El 5/12/09 1:49 PM, Aryeh Gregor escribió:
On Tue, May 12, 2009 at 4:38 PM, Brion Vibberbrion@wikimedia.org wrote:
- Collation use for sorting needs to be double-checked to confirm it
wouldn't interfere with present uniqueness constraints
Since cl_sortkey isn't part of any unique key, this appears not to be an issue for this use. Of course, it's an issue for every other sorted list of titles, but those can't have custom sort keys specified to begin with and don't seem to be included in this proposal. Perhaps they should be, though. In that case we'd probably end up needing an extra column in every single table that includes the page title, just for sorting (but we'd be able to use flexible algorithms to generate the sort key, rather than being stuck with MySQL's).
As a general issue we also need to consider managing paging through collation-sorted lists, since sort keys for different inputs may produce the same result. At the moment I think category lists are paged by offset (bad!) but we should ensure this is planned for.
- Multilingual sites possibly not well served by table-wide
language-specific coding
utf8 sorting would be a lot better than binary sorting for any site, I'm pretty sure. (I assume utf8 sorts sanely and not according to codepoint.)
Well, "utf8" doesn't tell you anything specific there... :) There's a "general" as well as "binary" which would be the same as what we do now (except for not supporting 4-byte characters AT ALL)
http://dev.mysql.com/doc/refman/5.0/en/charset-unicode-sets.html
For a multilingual site we'd probably end up using utf8_unicode_ci, which at least partially implements the Unicode Collation Algorithm (UCA), which sounds kind of confusing since at least a glance at http://www.unicode.org/reports/tr10/ makes it quite explicit that collation properties are language-dependent... presumably that's an un-tailored version which won't have most language-specific properties.

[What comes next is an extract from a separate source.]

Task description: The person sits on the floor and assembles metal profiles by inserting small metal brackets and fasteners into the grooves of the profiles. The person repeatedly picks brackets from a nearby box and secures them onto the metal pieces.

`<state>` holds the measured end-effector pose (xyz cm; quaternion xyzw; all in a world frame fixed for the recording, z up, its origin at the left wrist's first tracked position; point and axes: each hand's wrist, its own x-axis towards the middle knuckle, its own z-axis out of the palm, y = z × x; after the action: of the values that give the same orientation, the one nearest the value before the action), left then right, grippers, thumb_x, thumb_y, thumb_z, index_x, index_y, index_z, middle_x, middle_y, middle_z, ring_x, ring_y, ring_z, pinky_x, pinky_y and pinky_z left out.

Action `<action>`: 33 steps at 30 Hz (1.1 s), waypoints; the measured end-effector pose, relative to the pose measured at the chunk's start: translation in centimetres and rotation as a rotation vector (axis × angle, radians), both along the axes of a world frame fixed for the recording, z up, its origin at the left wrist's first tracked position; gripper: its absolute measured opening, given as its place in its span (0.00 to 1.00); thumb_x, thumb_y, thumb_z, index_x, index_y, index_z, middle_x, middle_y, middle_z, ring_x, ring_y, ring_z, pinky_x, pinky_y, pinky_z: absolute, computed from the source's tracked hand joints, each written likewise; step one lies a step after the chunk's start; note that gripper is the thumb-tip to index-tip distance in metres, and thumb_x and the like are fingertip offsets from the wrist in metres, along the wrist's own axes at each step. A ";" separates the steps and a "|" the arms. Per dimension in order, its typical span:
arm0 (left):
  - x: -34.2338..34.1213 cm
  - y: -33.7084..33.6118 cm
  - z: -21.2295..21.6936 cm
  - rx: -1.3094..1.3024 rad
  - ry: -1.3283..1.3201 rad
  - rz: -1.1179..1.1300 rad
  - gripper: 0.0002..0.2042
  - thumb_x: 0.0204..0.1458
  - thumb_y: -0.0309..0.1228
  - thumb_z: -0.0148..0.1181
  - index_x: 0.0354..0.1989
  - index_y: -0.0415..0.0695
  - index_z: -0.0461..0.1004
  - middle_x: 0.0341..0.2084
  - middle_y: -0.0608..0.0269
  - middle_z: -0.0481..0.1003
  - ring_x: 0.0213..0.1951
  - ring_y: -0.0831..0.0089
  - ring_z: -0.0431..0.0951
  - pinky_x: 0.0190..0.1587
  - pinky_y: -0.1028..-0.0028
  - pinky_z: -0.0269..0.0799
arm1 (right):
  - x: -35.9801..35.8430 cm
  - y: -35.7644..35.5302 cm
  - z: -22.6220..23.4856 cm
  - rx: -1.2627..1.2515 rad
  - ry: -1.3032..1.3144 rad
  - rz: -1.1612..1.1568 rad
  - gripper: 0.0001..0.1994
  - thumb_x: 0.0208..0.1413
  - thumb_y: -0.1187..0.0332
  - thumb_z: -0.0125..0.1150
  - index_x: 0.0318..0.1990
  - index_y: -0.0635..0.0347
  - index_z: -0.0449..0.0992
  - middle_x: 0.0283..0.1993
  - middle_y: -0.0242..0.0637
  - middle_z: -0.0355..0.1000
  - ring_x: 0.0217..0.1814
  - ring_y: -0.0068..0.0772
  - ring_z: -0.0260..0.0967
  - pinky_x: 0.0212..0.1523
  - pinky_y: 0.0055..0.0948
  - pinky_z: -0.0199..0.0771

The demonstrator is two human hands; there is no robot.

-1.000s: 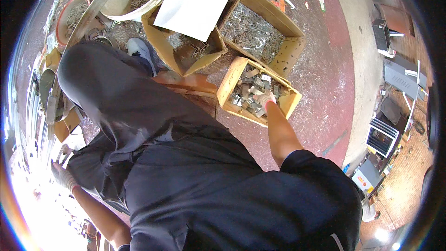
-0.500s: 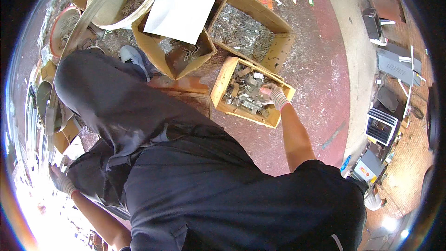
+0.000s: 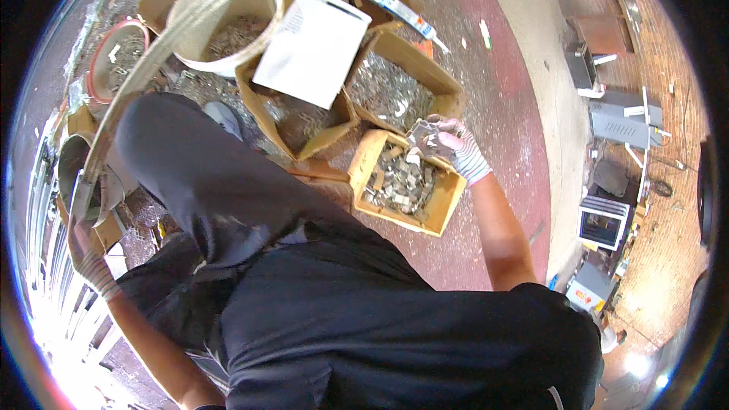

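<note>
1. Head view: the right hand [image 3: 462, 153], in a light knit glove, was raised just above the far corner of a small yellow box [image 3: 444, 201] on the floor, its fingers closed round a clump of small metal pieces [image 3: 425, 137].
2. The box sat on the red floor [image 3: 505, 106] just right of the person's knee and held more of the same grey pieces in a loose heap; it seemed placed there to stay within easy reach of a seated or crouching person.
3. The left hand [image 3: 85, 254], also gloved, was far out at the left edge by a bright, washed-out area. It lay near a long pale strap [image 3: 152, 61]; whether it gripped anything I could not tell.
4. Beyond the yellow box stood two larger cardboard boxes, one [image 3: 410, 83] full of shiny scraps, the other [image 3: 304, 137] partly covered by a white sheet [image 3: 313, 45].
5. A pale bucket [image 3: 228, 26] with more scraps stood further back, a red-rimmed tub [image 3: 114, 57] to its left.
6. Grey machines [image 3: 623, 121] stood well apart at the right, along the brick wall.
</note>
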<state>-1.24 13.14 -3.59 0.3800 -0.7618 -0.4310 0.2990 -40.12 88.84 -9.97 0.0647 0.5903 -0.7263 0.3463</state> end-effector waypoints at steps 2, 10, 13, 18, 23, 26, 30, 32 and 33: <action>-3.5 0.3 0.9 -0.016 -0.194 0.062 0.21 0.66 0.38 0.56 0.62 0.38 0.71 0.55 0.51 0.75 0.56 0.64 0.77 0.61 0.66 0.72 | -3.2 -4.9 3.7 -0.121 0.180 0.119 0.14 0.53 0.66 0.71 0.45 0.54 0.76 0.63 0.42 0.67 0.55 0.45 0.76 0.52 0.45 0.82; -12.3 7.9 7.6 0.326 0.046 -0.253 0.21 0.60 0.43 0.57 0.52 0.39 0.77 0.44 0.60 0.78 0.44 0.70 0.76 0.50 0.70 0.71 | -8.2 -35.6 16.6 0.018 0.770 0.366 0.09 0.53 0.75 0.66 0.41 0.63 0.77 0.58 0.40 0.71 0.52 0.30 0.75 0.50 0.26 0.79; -13.1 7.0 9.7 -0.175 -0.151 -0.302 0.23 0.65 0.44 0.49 0.61 0.41 0.72 0.57 0.49 0.73 0.56 0.53 0.73 0.61 0.58 0.66 | -5.1 -48.4 20.1 -0.238 0.855 0.527 0.11 0.52 0.77 0.67 0.43 0.58 0.76 0.61 0.40 0.69 0.55 0.30 0.72 0.52 0.26 0.76; -10.6 1.5 10.3 0.937 0.800 -0.003 0.39 0.61 0.60 0.52 0.75 0.53 0.50 0.64 0.60 0.64 0.59 0.63 0.71 0.60 0.56 0.70 | 8.1 -67.6 23.0 -0.653 1.227 0.843 0.15 0.45 0.75 0.72 0.41 0.54 0.75 0.59 0.42 0.70 0.56 0.35 0.71 0.54 0.35 0.74; -6.3 -5.3 7.3 0.976 1.352 -0.021 0.31 0.60 0.59 0.54 0.63 0.49 0.66 0.49 0.62 0.75 0.49 0.69 0.77 0.50 0.63 0.78 | 19.4 -76.5 18.7 -0.803 1.376 0.999 0.16 0.43 0.70 0.76 0.40 0.54 0.76 0.56 0.43 0.72 0.56 0.43 0.72 0.56 0.39 0.74; -3.8 -6.8 4.9 1.174 1.569 0.076 0.20 0.60 0.53 0.60 0.43 0.47 0.75 0.31 0.65 0.77 0.32 0.69 0.80 0.40 0.65 0.81 | 22.1 -79.0 16.1 -0.726 1.409 1.119 0.16 0.47 0.64 0.76 0.41 0.53 0.76 0.62 0.48 0.68 0.63 0.51 0.69 0.59 0.42 0.74; -3.0 -9.3 4.1 1.233 1.617 0.119 0.19 0.59 0.52 0.61 0.40 0.46 0.77 0.32 0.63 0.80 0.28 0.68 0.80 0.34 0.65 0.80 | 23.6 -81.8 14.8 -0.779 1.502 1.025 0.19 0.48 0.60 0.75 0.45 0.51 0.73 0.66 0.50 0.65 0.65 0.55 0.67 0.62 0.47 0.70; -2.4 -10.1 4.2 1.266 1.634 0.108 0.22 0.60 0.53 0.59 0.44 0.45 0.76 0.35 0.59 0.80 0.31 0.66 0.80 0.37 0.66 0.80 | 24.4 -82.7 14.5 -0.755 1.584 0.942 0.19 0.50 0.58 0.74 0.46 0.48 0.72 0.68 0.51 0.63 0.64 0.57 0.67 0.60 0.47 0.72; -2.0 -10.4 4.3 1.204 1.611 0.106 0.22 0.61 0.53 0.58 0.45 0.44 0.76 0.36 0.58 0.81 0.32 0.66 0.80 0.37 0.66 0.80 | 24.7 -83.1 14.3 -0.737 1.618 0.933 0.20 0.50 0.57 0.73 0.47 0.48 0.72 0.68 0.52 0.63 0.64 0.58 0.67 0.61 0.49 0.71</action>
<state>-3.20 2.77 0.72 0.0963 0.0299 -0.8590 0.5020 -15.38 5.74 4.37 -0.7976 0.3528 -0.4809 0.0896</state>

Doing our own localized sort key encoding and adding another indexed column to sort on would avoid some dependency issues but has its own deployment and maintenance difficulties.
You don't need another column for categorylinks, you can use the existing cl_sortkey, so that should be relatively easy to deploy. It doesn't help with non-category use cases, of course.
You would if you need to store a processed sort key index that's not in the form of displayable characters. (eg, the output of the UCA)
It would also be possible to use a separate column for the collated sorting while using MySQL 4.1+'s native collations, if the uniqueness constraints are a problem, but this is still dependent on rolling out an upgrade from 4.0.
In that case we may as well make it like cl_sortkey and populate it ourselves, surely.
For the unique case of categorylinks yes. For everything else, additional columns are not already present.
-- brion